The Use of Audio in eLearning

One of the great strengths of eLearning is that it allows learners to work at their own speed. Skillful readers understand and remember text by optimizing their reading speed. They skip, reflect, repeat and pause to digest. This process is central to building new mental models and relating new knowledge to existing knowledge. Even with two fingers on the pause and back buttons, this is much more difficult to control with audio.
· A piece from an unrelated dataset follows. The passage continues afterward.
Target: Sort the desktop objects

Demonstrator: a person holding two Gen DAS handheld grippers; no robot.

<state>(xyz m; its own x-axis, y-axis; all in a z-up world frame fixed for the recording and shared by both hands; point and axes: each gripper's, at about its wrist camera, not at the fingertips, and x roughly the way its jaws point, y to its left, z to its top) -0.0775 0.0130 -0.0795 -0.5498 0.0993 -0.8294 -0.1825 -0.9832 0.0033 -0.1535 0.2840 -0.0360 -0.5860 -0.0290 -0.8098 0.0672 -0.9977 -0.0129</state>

So why use audio in eLearning at all?

This blog post looks at the pros and cons of audio, where it helps and where it hinders, and what clients and designers need to bear in mind when designing audio components.

When Is Audio Essential?

There are times when audio is essential to learning. Let’s take a few obvious examples:

Language learners need to hear how a native speaker pronounces the words and stresses the phrases.
Call center staff learning telephone skills need to hear how the conversation develops.
Doctors learning about the various types of heart murmurs need to hear them.
Musicians – and the list goes on.

Can Text and Audio Work Together?

The first crucial point is that even if audio is all words (not music or other sounds) it’s not just text read aloud. Look at it from the learner’s point of view. Audio comes in through the ears, text is read through the eyes, and the two channels are processed differently. Text and audio can work together, but we need to be aware of this fundamental difference between the two media so that they complement each other instead of competing with each other.

An interesting question arises time and time again around audio in eLearning. Which of these is it better to have?

Identical text and audio
Audio only
Text only

Identical text and audio
The research demonstrates that learning from text alone, or from audio alone, is more effective than learning from text and identical audio simultaneously (Clark and Mayer 2003, confirmed by Moreno 2007). The argument is that text and audio together will overload the learner’s sight and sound channels, and that, if they are identical, one medium or the other is redundant.

People read text on the page at a rate of about 300 words per minute. Audio is spoken at about half that speed—150 words per minute—and scripted audio can be even slower. There is, therefore, a mismatch between the two processing speeds. Anyone who has watched a presenter laboriously speaking aloud the bullet points from a PowerPoint presentation will be able to relate.

Audio only
An earlier study showed that a group presented with learning through audio alone performed 64 percent better on assessment than a group that learnt from text and audio together (Kalyuga, Chandler and Sweller 1999).

And what about audio together with graphics? Clark and Mayer go on to argue that audio combined with graphics or animation can improve learning because they use separate cognitive channels, while text and graphics both use the visual channel. This is an argument for using sound and pictures without much screen text. When animation and video are presented at speed, or when the learner is looking at a complex graph which requires a lot of explanation, audio comes into its own.

Reasons for not having audio
Another advantage of text over audio is that it stays where it is. Audio is transient. It puts a much greater load on the learner’s working memory. This is one reason for keeping the text on screen, even if there is also an audio version.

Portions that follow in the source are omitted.